Jack Werner Stauffacher (born December 19, 1920 in San Francisco) is an American printer, typographer, and fine book publisher. He has taught at Carnegie Mellon University and at the San Francisco Art Institute.

In 1936, he established the Greenwood Press, named after the street on which it was located, in a small building that he and his father built behind the family home in San Mateo, California. His first books appeared when he was in his early 20s.

In 1955, he received a Fulbright grant for three years of study in Florence, Italy. There he met master printers Giovanni Mardersteig and Alberto Tallone, whose work and ideas influenced him profoundly.

After his return to the U.S., he became assistant professor of typographic design at Carnegie Mellon. His work led to the formation of the New Laboratory Press. He went on to become typographic director at Stanford University Press and to teach at the San Francisco Art Institute.

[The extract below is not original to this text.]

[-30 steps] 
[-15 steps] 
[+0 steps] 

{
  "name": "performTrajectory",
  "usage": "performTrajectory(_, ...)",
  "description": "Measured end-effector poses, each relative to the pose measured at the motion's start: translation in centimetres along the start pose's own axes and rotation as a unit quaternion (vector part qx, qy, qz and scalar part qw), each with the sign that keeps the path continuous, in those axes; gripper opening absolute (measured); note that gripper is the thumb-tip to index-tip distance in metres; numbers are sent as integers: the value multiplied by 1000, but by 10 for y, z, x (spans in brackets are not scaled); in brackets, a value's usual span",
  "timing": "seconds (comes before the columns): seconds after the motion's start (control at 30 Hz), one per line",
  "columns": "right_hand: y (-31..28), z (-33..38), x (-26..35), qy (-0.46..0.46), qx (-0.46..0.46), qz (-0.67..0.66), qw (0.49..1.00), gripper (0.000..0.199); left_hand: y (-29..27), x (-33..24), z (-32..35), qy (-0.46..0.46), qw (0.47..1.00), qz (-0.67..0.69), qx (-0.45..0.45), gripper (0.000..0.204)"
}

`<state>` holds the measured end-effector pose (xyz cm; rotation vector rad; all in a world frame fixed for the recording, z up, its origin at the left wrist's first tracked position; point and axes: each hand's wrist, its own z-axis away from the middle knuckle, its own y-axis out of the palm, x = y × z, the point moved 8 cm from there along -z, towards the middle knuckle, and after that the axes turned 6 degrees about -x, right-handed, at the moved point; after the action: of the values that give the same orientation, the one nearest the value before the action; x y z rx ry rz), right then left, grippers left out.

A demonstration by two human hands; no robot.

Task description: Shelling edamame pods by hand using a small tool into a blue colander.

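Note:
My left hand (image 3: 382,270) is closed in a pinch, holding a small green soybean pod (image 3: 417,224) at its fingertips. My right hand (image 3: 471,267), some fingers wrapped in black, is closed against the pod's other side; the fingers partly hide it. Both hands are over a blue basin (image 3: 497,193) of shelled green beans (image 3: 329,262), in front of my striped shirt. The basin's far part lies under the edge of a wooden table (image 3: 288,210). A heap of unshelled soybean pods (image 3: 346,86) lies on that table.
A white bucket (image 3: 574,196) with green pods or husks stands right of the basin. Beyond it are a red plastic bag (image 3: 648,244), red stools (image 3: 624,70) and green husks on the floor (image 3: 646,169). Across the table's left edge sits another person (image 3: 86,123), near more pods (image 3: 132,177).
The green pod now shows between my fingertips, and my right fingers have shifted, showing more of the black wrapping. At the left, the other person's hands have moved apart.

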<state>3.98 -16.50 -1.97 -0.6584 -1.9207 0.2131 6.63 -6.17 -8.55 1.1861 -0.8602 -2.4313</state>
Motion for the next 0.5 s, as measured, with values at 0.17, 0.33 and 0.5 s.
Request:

In 1966, he reopened the Greenwood Press in a building at 300 Broadway in San Francisco and resumed producing books and limited editions such as Albert Camus and the Men of Stone (1971). In 1967, he was commissioned to redesign the Journal of Typographic Research, later renamed Visible Language. The typographic composition he used for its cover was used for many years and became something of a design icon.

Stauffacher was added to the distinguished list of AIGA medalists in 2004. Several of his experimental compositions using wood and metal type are in the permanent collections of the San Francisco Museum of Modern Art, the Stanford University Library, and the Los Angeles County Museum of Art (LACMA). Much of his life and work is documented in the book A Typographic Journey / The History of the Greenwood Press published by the Book Club of California in 1999. He was the subject of an article and his work featured on the cover of the groundbreaking Emigre magazine in 1998.